Sebaliknya cinta juga mampu melahirkan
pribadi-pribadi yang mengagumkan. Pribadi yang tak takut kehilangan
suatu apa pun walau ia amat cinta pada sesuatu. Namun kerena cinta yang
hadir dipenuhi dengan nuansa keimanan, maka mereka rela mengorbankan apa
saja yang mereka amat cintai demi memperolehi keridhaan Dzat Pemberi
cinta. Jiwa mereka tidak gundah gulana hanya kerena kehilangan cinta
duniawi karena Allah sebagai Dzat pemberi ketenteraman Pribadi-pribadi
taat ini amat menyadari bahawa cinta hanyalah sebagai sarana mencapai
tujuan. Mereka yakin kenikmatan cinta tak ada artinya tanpa ada restu
Allah sebagai Pemberi cinta. Maka yang mereka cari adalah ridha dan
cinta kasih Allah, bukan cinta yang bersifat sementara.

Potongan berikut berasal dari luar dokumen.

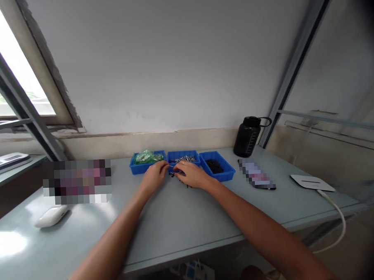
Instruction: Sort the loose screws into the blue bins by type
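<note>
My left hand [155,174] is in front of the left and middle blue bins, fingers pinched on one end of a thin silver metal pin [171,166]. The pin points toward my right hand [191,173], whose fingers are closed; what they hold is too small and hidden to make out. A few small black pieces [171,174] lie on the table beneath the hands. Behind them, the middle blue bin [183,153] holds many similar silver pins. To its right, another blue bin [225,176] contains a pile of small black parts [214,166].
The left blue bin [138,170] holds a green plastic bag [146,157]. A black water bottle [247,138], a phone [256,174] and a white corded pad [313,183] stand or lie at right. A white case [52,216] and a blurred item are at left on the grey table [178,227].
</note>
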A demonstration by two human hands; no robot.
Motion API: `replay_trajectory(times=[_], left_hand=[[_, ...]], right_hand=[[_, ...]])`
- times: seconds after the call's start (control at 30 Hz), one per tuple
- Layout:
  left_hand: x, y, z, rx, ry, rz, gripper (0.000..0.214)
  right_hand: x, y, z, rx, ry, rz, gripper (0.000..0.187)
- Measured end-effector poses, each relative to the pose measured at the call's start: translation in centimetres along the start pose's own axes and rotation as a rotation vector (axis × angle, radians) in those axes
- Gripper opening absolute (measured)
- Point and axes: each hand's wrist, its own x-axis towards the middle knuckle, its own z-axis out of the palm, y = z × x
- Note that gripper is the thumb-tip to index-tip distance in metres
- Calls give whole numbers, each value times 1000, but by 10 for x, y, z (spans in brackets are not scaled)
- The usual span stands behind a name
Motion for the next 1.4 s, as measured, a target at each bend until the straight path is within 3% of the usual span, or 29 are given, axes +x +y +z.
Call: replay_trajectory(times=[0.4,0.6,0.77,1.0,1.23,1.4], left_hand=[[0,0,1,-4,-25,9,26],[0,-1,3,22,-37,-64,25],[0,-4,4,47,-29,-129,25],[-1,1,2,52,-77,-116,22],[-3,-1,4,51,-171,-77,21],[-4,-3,6,57,-205,-70,21]], right_hand=[[-2,1,-1,-55,-40,17,22],[0,-3,-4,-84,-40,-7,18],[1,4,-8,-157,56,107,20],[2,10,-10,-235,165,255,27],[2,-5,-11,-186,-28,111,18],[-3,0,-2,-219,-166,149,15]])
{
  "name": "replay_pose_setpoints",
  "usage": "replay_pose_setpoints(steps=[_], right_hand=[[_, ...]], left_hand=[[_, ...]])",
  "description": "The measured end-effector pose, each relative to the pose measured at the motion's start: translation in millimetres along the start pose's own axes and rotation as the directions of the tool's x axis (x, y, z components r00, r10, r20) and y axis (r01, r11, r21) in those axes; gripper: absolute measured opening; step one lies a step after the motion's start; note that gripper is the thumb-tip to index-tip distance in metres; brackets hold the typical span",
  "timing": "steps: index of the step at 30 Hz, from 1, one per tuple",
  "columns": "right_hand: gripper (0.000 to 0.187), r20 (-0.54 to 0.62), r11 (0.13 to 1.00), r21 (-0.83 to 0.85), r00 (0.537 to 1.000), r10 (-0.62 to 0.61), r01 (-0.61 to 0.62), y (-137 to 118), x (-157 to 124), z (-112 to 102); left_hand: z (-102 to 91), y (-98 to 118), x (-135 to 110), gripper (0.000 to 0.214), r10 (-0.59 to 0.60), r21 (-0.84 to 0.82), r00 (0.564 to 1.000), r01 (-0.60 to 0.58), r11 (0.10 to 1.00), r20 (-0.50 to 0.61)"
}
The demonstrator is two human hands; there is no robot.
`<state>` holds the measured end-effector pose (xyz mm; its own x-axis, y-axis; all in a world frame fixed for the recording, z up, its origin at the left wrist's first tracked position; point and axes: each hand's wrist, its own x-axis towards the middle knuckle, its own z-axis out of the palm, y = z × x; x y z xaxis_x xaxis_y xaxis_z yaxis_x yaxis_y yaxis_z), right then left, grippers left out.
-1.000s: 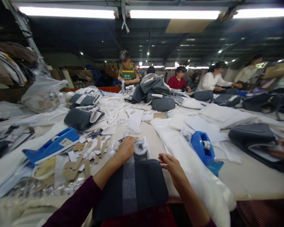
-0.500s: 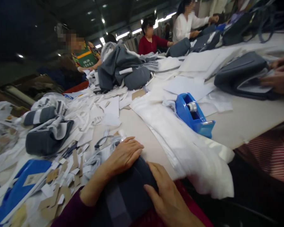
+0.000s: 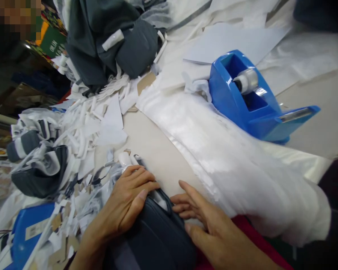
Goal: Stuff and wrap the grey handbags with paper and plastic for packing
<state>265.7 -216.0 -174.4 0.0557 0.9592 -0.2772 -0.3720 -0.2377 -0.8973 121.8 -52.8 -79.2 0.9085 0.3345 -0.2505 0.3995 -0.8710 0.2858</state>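
A dark grey-blue bag (image 3: 160,236) lies at the table's near edge, its far end facing the table. White wrapping or stuffing shows at an opening along its rim. My left hand (image 3: 129,200) is closed over the bag's far left end, fingers curled over the edge and thumb along the top. Along the bag's right side is my right hand (image 3: 205,221), its fingers stretched out and apart by the opening; whether the fingertips touch the rim I cannot tell. Crumpled clear plastic (image 3: 92,206) lies left of my left hand.
A blue tape dispenser (image 3: 248,101) stands at right, beside a long roll of white padding (image 3: 214,150). Paper scraps (image 3: 81,131) cover the left side. More dark bags (image 3: 41,176) lie there, and a dark pile (image 3: 101,37) rises behind. Part of another person (image 3: 50,41) shows at upper left.
My view has tipped down and come closer to the table. My right hand's fingers have loosened from the bag's side and spread; the bag's white-lined opening now shows between my hands.
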Motion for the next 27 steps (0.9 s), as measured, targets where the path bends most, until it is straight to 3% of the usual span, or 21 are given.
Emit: replay_pose_setpoints(steps=[7, 15, 20, 27], right_hand=[[0.076, 0.002, 0.987, -0.162, 1.0, -0.006, 0.006, -16, 22, 0], [0.1, 0.081, 0.966, -0.259, 0.997, 0.004, 0.017, -35, 31, 17], [0.109, 0.062, 0.959, -0.277, 0.997, -0.037, 0.052, -28, 42, 35], [0.112, 0.192, 0.942, -0.262, 0.968, -0.161, 0.209, -4, 60, 49]], left_hand=[[1.6, 1, 3, 0.04, -0.003, 0.007, 1.0, 0.003, 1.0, 0.029], [2.3, 4, 6, 0.031, -0.023, -0.009, 1.0, 0.023, 1.0, 0.014], [-1.7, 5, 0, 0.029, -0.014, 0.008, 0.997, 0.015, 1.0, -0.077], [10.1, 2, -13, 0.015, 0.017, 0.15, 0.974, 0.018, 0.988, -0.228]])
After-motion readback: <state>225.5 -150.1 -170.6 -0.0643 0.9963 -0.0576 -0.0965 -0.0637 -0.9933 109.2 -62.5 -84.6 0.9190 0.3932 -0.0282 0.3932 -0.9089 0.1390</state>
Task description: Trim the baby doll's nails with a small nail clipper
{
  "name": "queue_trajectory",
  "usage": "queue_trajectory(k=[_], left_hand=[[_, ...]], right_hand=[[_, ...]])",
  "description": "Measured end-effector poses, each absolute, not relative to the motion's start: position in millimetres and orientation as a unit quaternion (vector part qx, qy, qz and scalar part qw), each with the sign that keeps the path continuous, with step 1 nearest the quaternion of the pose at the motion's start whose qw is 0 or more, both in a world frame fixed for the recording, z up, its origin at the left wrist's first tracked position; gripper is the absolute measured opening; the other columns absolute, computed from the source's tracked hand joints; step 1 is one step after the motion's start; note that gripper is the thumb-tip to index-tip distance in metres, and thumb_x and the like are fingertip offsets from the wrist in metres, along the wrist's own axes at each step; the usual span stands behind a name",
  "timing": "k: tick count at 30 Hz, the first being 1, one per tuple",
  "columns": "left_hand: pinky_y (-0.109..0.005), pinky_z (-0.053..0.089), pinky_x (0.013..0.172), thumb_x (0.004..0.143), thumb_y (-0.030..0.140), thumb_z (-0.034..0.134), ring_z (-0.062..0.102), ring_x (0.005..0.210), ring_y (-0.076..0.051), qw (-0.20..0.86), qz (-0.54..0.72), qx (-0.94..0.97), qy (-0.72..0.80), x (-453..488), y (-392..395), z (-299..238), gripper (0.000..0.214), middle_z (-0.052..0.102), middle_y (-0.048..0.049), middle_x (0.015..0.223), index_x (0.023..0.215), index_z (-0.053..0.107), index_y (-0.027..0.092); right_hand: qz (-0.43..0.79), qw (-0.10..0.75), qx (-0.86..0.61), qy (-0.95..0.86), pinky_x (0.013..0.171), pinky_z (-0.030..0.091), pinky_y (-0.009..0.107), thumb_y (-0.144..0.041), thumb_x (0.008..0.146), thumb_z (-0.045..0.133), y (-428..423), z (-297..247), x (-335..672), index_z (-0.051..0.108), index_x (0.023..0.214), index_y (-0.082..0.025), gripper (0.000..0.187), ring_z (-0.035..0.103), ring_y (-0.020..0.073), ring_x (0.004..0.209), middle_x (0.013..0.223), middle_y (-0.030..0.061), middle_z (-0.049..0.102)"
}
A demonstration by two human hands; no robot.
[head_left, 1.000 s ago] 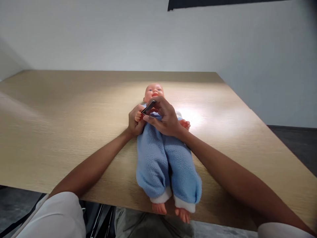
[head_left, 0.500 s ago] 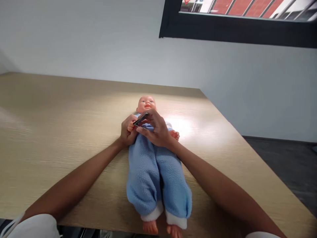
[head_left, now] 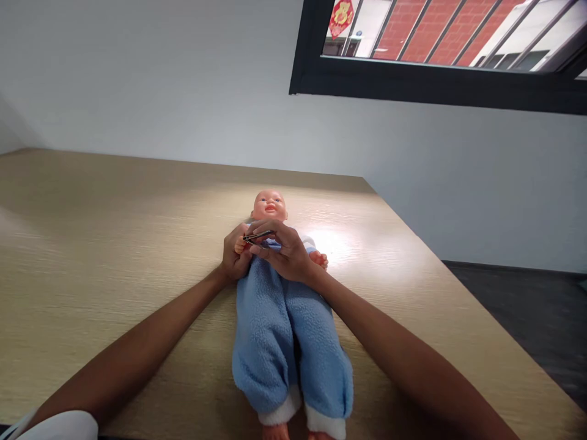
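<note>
On the doll (head_left: 270, 318), feet (head_left: 275, 432) toward the near edge of the table (head_left: 114, 269), the left hand (head_left: 233, 260) holds its small hand (head_left: 239, 245), and the right hand (head_left: 288, 253), pinching the clipper (head_left: 257, 236), should squeeze gently.

1 head-worn camera looks forward and down over the table (head_left: 114, 226) at the hands (head_left: 290, 256).

The doll (head_left: 261, 324) has a pink head (head_left: 269, 203) and feet (head_left: 276, 431), a blue suit (head_left: 262, 351) and white cuffs (head_left: 281, 413); the clipper (head_left: 257, 236) is dark silver. The counter (head_left: 114, 244) is pale tan with streaky grain, the sleeve (head_left: 66, 426) white, the floor (head_left: 499, 299) dark grey. The wall (head_left: 183, 79) is pale grey, the window frame (head_left: 413, 84) black, the bricks (head_left: 408, 29) red, the sign (head_left: 340, 17) red and gold.
</note>
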State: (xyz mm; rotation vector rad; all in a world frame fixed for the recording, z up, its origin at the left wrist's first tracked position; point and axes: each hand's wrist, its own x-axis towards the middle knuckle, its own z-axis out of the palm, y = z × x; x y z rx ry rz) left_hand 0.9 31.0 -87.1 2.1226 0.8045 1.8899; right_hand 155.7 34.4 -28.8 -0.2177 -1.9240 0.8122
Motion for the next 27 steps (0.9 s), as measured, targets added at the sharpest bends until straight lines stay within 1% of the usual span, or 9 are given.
queue_trajectory(k=[3, 5, 7, 9, 12, 16, 19, 24, 27], left_hand=[[-0.032, 0.04, 0.061, 0.098, 0.056, 0.041, 0.049, 0.067, -0.017, 0.108, 0.641, 0.711, 0.267, 1.3, 30.8, -86.7, 0.045, 0.052, -0.0039, 0.075, 0.08, 0.055, 0.017], [-0.032, 0.04, 0.06, 0.097, 0.058, 0.042, 0.048, 0.065, -0.016, 0.116, 0.643, 0.709, 0.265, 1.3, 31.2, -87.1, 0.046, 0.051, -0.0032, 0.074, 0.079, 0.054, 0.017], [-0.031, 0.038, 0.058, 0.096, 0.061, 0.043, 0.045, 0.063, -0.016, 0.117, 0.645, 0.709, 0.261, 1.0, 31.7, -87.7, 0.047, 0.049, -0.0024, 0.073, 0.078, 0.053, 0.018], [-0.031, 0.036, 0.057, 0.095, 0.062, 0.043, 0.044, 0.063, -0.015, 0.113, 0.645, 0.711, 0.257, 0.8, 32.1, -88.2, 0.048, 0.048, -0.0021, 0.073, 0.077, 0.052, 0.018], [-0.031, 0.034, 0.056, 0.096, 0.059, 0.045, 0.043, 0.062, -0.015, 0.108, 0.646, 0.712, 0.252, 0.9, 32.6, -88.1, 0.046, 0.046, -0.0014, 0.071, 0.076, 0.051, 0.018], [-0.032, 0.031, 0.054, 0.095, 0.058, 0.048, 0.038, 0.059, -0.014, 0.101, 0.652, 0.707, 0.254, 1.7, 34.1, -87.6, 0.047, 0.04, 0.0, 0.067, 0.07, 0.042, 0.018], [-0.033, 0.032, 0.054, 0.093, 0.059, 0.049, 0.037, 0.059, -0.014, 0.1, 0.654, 0.706, 0.253, 1.9, 35.2, -87.7, 0.048, 0.039, -0.0001, 0.066, 0.07, 0.039, 0.019], [-0.032, 0.034, 0.054, 0.092, 0.062, 0.049, 0.041, 0.061, -0.014, 0.113, 0.645, 0.706, 0.27, 2.0, 34.1, -88.3, 0.049, 0.044, -0.0005, 0.069, 0.072, 0.043, 0.018], [-0.032, 0.036, 0.054, 0.093, 0.062, 0.048, 0.043, 0.061, -0.015, 0.113, 0.645, 0.705, 0.271, 1.9, 33.9, -89.4, 0.049, 0.046, -0.0005, 0.069, 0.072, 0.045, 0.018]], right_hand=[[0.332, 0.495, -0.1, -0.797, 0.076, 0.054, 0.024, -0.025, 0.087, 0.071, 33.3, -27.2, 156.2, 0.059, 0.105, -0.021, 0.021, 0.063, 0.0109, 0.085, 0.097, 0.0008, 0.065], [0.324, 0.481, -0.102, -0.809, 0.076, 0.054, 0.025, -0.024, 0.086, 0.072, 33.2, -26.9, 156.8, 0.058, 0.107, -0.021, 0.025, 0.062, 0.011, 0.083, 0.098, 0.0011, 0.065], [0.31, 0.472, -0.091, -0.82, 0.077, 0.054, 0.026, -0.023, 0.087, 0.069, 33.9, -27.2, 157.5, 0.058, 0.107, -0.021, 0.023, 0.062, 0.012, 0.086, 0.101, 0.0023, 0.065], [0.289, 0.473, -0.072, -0.829, 0.078, 0.054, 0.028, -0.021, 0.089, 0.066, 34.9, -27.5, 158.4, 0.058, 0.104, -0.021, 0.017, 0.062, 0.0138, 0.09, 0.1, 0.0029, 0.065], [0.249, 0.471, -0.052, -0.845, 0.081, 0.053, 0.032, -0.02, 0.092, 0.063, 36.2, -27.0, 160.2, 0.058, 0.104, -0.021, 0.014, 0.063, 0.0172, 0.094, 0.097, 0.0045, 0.064], [0.196, 0.444, -0.042, -0.873, 0.089, 0.053, 0.038, -0.02, 0.092, 0.061, 37.4, -25.4, 162.7, 0.055, 0.113, -0.019, 0.022, 0.062, 0.0206, 0.105, 0.114, 0.0111, 0.064], [0.184, 0.433, -0.034, -0.882, 0.09, 0.052, 0.038, -0.018, 0.091, 0.061, 38.8, -26.1, 163.6, 0.056, 0.115, -0.018, 0.024, 0.062, 0.0215, 0.106, 0.117, 0.0131, 0.064], [0.17, 0.436, -0.038, -0.883, 0.085, 0.054, 0.037, -0.019, 0.094, 0.058, 40.1, -28.0, 164.1, 0.058, 0.115, -0.02, 0.021, 0.064, 0.0204, 0.102, 0.113, 0.0105, 0.065], [0.132, 0.426, -0.038, -0.894, 0.086, 0.055, 0.037, -0.019, 0.095, 0.056, 38.7, -25.6, 164.6, 0.057, 0.116, -0.021, 0.021, 0.064, 0.0204, 0.103, 0.112, 0.0091, 0.067]])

Kisah Abdullah putera Abu Bakar RA menjadi contoh
kematangan pemuda yang mengenal arti cinta. Bayangkan!! Dia memiliki
isteri yang amat cantik, berakhlak mulia, berkedudukan tinggi dan
berharta. Namun apabila ayahandanya memerintahkan untuk menceraikan
isterinya, dengan alasan isterinya telah melalaikan Abdullah dalam
menunaikan hak Allah seterusnya akan membuat Abdullah lalai dari
berjihad di jalan Allah. Maka apa reaksi Abdullah? Tidak!! Abdullah
tidak marah langsung pada ayahnya. Atau berusaha mengambil pedang dan
ingin memenggal kepala si ayah yang berusaha memisahkan jalinan cinta
yang memang sudah sah itu. Sekali lagi tidak!! Pemuda yang bernama
Abdullah melihat perintah itu dengan kacamata cinta yang diberikan
Allah. Ia rela menceraikan isteri yang dicintainya demi mempererat
hubungan cinta dengan Allah. Subhanallah… Masih adakah pemuda-pemuda
seperti peribadi Abdullah di zaman modern kini?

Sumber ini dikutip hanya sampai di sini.